Task item: Once you reach the line containing "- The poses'" in the data below, restate each line word for word up to and including the one containing "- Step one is".

--- Data records Enclosed Below ---

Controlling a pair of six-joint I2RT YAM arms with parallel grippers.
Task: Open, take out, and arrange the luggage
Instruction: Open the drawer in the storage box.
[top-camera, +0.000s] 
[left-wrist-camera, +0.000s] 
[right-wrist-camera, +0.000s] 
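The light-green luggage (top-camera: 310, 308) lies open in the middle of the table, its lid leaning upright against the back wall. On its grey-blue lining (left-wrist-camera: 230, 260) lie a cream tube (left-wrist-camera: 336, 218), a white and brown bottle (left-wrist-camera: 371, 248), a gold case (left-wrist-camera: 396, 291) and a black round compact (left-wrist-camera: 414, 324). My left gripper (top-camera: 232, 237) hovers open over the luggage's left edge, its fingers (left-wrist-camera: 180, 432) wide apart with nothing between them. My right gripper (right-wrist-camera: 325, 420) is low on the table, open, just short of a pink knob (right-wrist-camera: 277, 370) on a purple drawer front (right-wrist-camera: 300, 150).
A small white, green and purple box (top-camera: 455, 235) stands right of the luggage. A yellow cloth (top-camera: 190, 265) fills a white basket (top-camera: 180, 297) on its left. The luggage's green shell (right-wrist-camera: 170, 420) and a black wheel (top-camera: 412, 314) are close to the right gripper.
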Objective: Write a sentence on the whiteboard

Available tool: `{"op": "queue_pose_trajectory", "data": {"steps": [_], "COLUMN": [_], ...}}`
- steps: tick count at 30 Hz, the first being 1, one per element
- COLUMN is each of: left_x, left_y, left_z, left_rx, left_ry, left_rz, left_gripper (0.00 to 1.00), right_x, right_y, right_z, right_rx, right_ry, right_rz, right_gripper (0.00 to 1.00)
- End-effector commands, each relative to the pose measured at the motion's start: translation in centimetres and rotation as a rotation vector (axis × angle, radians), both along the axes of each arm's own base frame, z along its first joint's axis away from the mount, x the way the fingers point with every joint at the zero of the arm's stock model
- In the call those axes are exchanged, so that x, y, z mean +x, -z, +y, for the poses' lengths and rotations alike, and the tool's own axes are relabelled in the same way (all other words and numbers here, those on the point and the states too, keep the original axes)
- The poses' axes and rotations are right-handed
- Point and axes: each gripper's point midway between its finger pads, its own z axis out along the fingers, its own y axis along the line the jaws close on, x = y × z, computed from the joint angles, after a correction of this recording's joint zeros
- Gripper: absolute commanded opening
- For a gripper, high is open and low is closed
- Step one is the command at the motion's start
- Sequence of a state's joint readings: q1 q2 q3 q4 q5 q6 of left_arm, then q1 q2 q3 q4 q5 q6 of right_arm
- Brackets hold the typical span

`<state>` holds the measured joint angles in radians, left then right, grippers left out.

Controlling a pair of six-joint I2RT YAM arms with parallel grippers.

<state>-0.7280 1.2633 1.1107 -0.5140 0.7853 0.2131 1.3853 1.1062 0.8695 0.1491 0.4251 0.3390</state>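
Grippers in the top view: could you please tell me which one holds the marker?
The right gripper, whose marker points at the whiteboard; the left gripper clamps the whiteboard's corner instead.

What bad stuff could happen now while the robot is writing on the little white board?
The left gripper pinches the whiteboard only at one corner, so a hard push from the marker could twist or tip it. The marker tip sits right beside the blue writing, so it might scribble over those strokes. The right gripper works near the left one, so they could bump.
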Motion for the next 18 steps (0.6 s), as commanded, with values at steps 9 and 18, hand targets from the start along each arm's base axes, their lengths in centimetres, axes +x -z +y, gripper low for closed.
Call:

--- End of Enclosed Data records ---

Answer section:
- The poses' axes and rotations are right-handed
- Point and axes: each gripper's point midway between its finger pads, its own z axis out along the fingers, its own y axis along the line the jaws close on, x = y × z, computed from the joint angles, after a correction of this recording's joint zeros
- Gripper: absolute commanded opening
- For a gripper, high is open and low is closed
- Step one is the command at the motion's start

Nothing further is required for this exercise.